▸ **EXERCISE DETAILS**
Please reproduce the final stretch of the listing below: the line that contains "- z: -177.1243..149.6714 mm" and all lines after it, verbatim, with nothing else.

----------

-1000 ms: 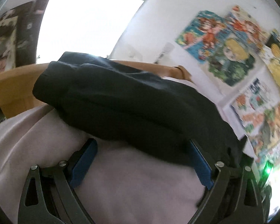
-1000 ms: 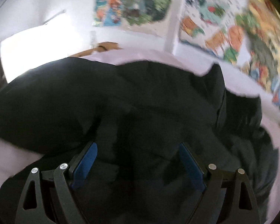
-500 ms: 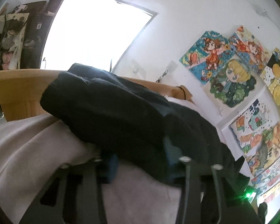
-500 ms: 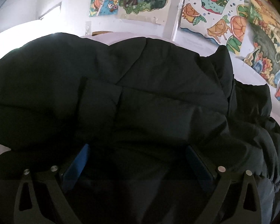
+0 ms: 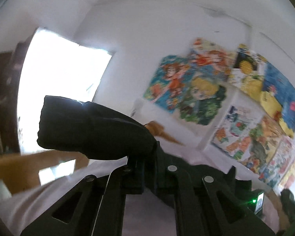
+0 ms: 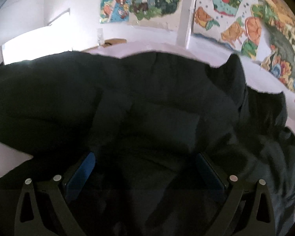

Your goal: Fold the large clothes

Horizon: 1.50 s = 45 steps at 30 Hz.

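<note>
The left gripper (image 5: pixel 147 167) has closed on a fold of the black jacket (image 5: pixel 92 125). That fold now hangs lifted beyond its fingertips.

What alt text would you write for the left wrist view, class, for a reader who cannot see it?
The left tongs are shut on a fold of a black padded jacket, holding one bulky end up above a pale pink sheet. Behind are a wooden bed frame, a bright window and colourful cartoon posters on a white wall; the picture is blurred.
</note>
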Each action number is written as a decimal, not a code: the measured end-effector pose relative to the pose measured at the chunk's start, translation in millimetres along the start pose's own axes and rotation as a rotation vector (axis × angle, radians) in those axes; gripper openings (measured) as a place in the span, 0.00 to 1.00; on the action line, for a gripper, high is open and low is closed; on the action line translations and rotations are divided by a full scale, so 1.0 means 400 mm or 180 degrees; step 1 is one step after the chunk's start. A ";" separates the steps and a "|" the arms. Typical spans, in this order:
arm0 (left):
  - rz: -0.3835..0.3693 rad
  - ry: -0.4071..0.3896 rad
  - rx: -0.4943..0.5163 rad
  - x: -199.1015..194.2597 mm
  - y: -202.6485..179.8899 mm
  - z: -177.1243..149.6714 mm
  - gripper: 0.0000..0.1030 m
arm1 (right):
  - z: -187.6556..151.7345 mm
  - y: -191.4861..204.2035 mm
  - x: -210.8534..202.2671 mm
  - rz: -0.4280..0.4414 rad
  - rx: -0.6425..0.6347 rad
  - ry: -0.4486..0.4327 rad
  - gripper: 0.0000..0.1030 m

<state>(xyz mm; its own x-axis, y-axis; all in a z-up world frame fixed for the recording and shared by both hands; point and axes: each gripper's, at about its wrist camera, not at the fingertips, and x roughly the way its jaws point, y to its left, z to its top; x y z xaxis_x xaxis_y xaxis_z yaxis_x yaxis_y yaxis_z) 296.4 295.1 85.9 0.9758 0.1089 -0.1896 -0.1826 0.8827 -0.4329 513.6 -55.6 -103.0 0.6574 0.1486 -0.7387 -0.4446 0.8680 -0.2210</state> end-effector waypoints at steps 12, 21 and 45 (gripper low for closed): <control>-0.1047 0.0071 0.0829 0.007 -0.414 0.131 0.03 | -0.011 -0.229 -0.332 -0.0193 0.0143 0.0029 1.00; -0.1386 0.0410 0.1612 0.064 -0.770 0.042 0.03 | -0.167 -0.425 -0.449 -0.0368 0.0478 -0.0128 1.00; -0.1733 0.1755 0.2693 0.345 -1.075 -0.658 0.01 | -0.384 -0.775 -0.439 -0.0274 0.1617 -0.0278 1.00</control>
<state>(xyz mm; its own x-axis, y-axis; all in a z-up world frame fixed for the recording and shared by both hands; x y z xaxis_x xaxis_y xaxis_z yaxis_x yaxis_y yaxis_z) 478.1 -189.9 14.0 0.6770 -0.4126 -0.6094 0.5907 0.7986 0.1156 442.5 -423.7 -2.7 0.7365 0.0869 -0.6708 -0.0498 0.9960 0.0743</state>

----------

▸ **SOLVED PROBLEM**
  - z: -177.1243..149.6714 mm
  - gripper: 0.0000..0.1030 m
arm1 (right):
  - z: -187.6556..151.7345 mm
  - y: -191.4861..204.2035 mm
  - x: -210.8534..202.2671 mm
  - rz: -0.4280..0.4414 rad
  - rx: -0.6425..0.6347 rad
  - ry: -0.4486..0.4327 rad
  - gripper: 0.0000..0.1030 m

<state>(xyz mm; its own x-axis, y-axis; all in a z-up world frame fixed for the recording and shared by both hands; point and axes: each gripper's, at about its wrist camera, not at the fingertips, and x roughly the way its jaws point, y to its left, z to its top; x y z xaxis_x xaxis_y xaxis_z yaxis_x yaxis_y yaxis_z) 296.4 295.1 85.9 0.9758 0.1089 -0.1896 -0.1826 0.8827 -0.4329 513.6 -55.6 -103.0 0.6574 0.1486 -0.7387 -0.4446 0.8680 -0.2210</state> end-effector waypoints at steps 12, 21 and 45 (gripper low for closed): <control>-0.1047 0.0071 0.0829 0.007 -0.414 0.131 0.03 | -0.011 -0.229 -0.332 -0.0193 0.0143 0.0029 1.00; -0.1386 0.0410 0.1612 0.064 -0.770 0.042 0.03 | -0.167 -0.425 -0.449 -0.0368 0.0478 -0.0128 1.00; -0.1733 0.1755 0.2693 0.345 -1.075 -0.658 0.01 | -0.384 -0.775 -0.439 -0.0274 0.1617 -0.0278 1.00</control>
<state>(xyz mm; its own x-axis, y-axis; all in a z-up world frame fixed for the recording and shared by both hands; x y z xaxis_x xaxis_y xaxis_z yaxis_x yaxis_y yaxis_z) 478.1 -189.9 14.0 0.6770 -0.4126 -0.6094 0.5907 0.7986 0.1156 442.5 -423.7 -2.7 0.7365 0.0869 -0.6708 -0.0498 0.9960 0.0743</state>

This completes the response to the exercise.